= 64th NHK Cup (shogi) =

The 64th NHK Cup, or as it is officially known the 64th NHK Cup TV Shogi Tournament (第64回NHK杯テレビ将棋トーナメント, dairokujūyonkai enueichikeihai terebi shōgi tōnamento) was a professional shogi tournament organized by the Japan Shogi Association and sponsored by Japan's public broadcaster NHK. Play began on April 6, 2014, and ended on March 22, 2015. The 50-player single elimination tournament was won by Toshiyuki Moriuchi. All of the tournament games were shown on NHK-E. The host (司会者, shikaisha) during the NHK-E broadcasts was female professional Ichiyo Shimizu.

== Participants ==
===Preliminary tournaments===
A total of 128 shogi professionals competed in 18 preliminary tournaments to qualify for the main tournament. These tournaments were untelevised one-day tournaments held at the Tokyo Shogi Kaikan and Kansai Shogi Kaikan. Each tournament consisted of seven or eight players. The initial time control for each player was 20 minutes followed by a 30-second byōyomi.
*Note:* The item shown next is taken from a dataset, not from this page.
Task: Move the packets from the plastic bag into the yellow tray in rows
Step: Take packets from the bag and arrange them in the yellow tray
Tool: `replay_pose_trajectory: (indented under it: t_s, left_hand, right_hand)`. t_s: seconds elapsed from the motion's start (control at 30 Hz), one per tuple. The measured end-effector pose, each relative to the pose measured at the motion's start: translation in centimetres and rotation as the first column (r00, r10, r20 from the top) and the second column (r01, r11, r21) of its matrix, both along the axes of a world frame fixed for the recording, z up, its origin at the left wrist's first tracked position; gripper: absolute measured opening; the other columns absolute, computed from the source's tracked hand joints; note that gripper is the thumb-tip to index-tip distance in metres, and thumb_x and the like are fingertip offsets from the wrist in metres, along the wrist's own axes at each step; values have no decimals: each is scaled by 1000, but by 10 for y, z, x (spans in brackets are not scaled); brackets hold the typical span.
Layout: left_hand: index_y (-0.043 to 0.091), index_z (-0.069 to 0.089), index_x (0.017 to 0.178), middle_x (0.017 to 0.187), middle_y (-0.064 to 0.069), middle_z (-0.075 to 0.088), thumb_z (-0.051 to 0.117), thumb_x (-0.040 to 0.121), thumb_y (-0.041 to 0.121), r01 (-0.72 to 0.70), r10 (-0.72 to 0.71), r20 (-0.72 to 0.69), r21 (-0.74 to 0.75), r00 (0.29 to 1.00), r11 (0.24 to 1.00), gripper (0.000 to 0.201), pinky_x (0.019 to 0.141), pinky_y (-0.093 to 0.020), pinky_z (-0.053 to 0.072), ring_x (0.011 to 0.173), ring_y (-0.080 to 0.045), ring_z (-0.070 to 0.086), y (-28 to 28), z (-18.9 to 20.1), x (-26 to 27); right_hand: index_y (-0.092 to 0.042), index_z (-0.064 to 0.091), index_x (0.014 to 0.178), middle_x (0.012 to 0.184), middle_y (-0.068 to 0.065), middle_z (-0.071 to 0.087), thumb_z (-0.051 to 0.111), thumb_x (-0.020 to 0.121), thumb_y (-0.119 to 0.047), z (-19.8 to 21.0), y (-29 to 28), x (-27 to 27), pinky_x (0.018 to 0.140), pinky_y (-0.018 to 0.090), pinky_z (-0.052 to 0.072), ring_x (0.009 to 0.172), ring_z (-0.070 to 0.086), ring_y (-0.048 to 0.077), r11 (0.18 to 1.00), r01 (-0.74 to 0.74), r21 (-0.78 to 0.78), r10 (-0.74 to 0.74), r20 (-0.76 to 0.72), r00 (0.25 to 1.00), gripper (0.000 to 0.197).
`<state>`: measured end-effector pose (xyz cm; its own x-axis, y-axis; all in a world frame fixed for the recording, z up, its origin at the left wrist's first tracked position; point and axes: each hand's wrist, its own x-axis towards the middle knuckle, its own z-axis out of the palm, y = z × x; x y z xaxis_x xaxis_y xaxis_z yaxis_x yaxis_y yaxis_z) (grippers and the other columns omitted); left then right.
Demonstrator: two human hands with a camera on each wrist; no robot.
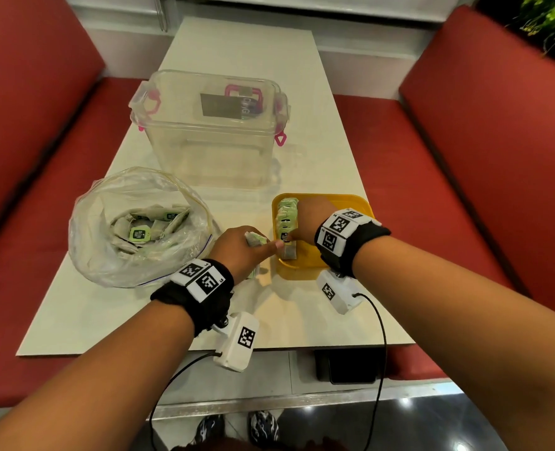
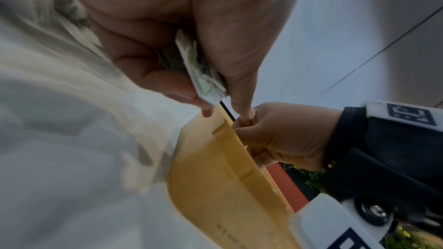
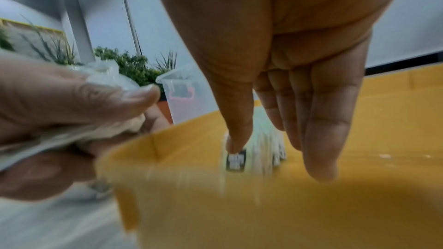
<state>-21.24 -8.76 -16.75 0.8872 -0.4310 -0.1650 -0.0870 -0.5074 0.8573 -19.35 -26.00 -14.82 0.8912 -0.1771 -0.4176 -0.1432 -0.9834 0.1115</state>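
Note:
The clear plastic bag [image 1: 106, 255] sits open on the table's left with several green-and-white packets [image 1: 142, 234] inside. To its right is the yellow tray [image 1: 334, 198], where a row of packets [image 1: 287, 216] stands along the left wall. My left hand [image 1: 259, 244] grips a small bundle of packets [image 2: 203, 79] just outside the tray's left rim [image 2: 215, 177], index finger stretched toward the rim. My right hand [image 1: 297, 234] is inside the tray [image 3: 239, 215], fingers straight, with its thumb pressing the row's nearest packet [image 3: 236, 160].
A clear lidded storage box [image 1: 211, 131] with pink clasps stands behind the bag and tray. Red benches [image 1: 484, 157] flank the white table [image 1: 106, 320]. Wrist-camera cables hang over the table's near edge.

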Motion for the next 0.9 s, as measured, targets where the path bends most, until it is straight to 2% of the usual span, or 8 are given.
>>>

The female professional seed was determined by a single-game playoff between Tomomi Kai 2-crown (Women's ōi and Kurashiki Tōka) and Manao Kagawa (Women's ōshō), which was won by Kagawa. Brackets from two of the preliminary tournaments are shown below.
| 7-player preliminary tournament won by Yasuaki Tsukuda 9d | 8-player preliminary tournament won by Hiroshi Kobayashi 7d |

===Main tournament===
The first time control for main tournament games was ten minutes per player. Once this was used up, a second time control of 10 one-minute periods of "thinking time" (考慮時間, kōryō jikan) began. Each player was given 30 seconds to make their move. If they did so, then no thinking time periods were used. If, however, they did not, a thinking time period began and they then had up to one minute (more specifically 59 seconds) to make a move before entering the next thinking time period. This process was repeated until a player had used all ten thinking time periods when the final byōyomi time control of 30 seconds per move began. Sente was determined prior to each game by piece toss.

The 50 players listed below qualified for the main tournament.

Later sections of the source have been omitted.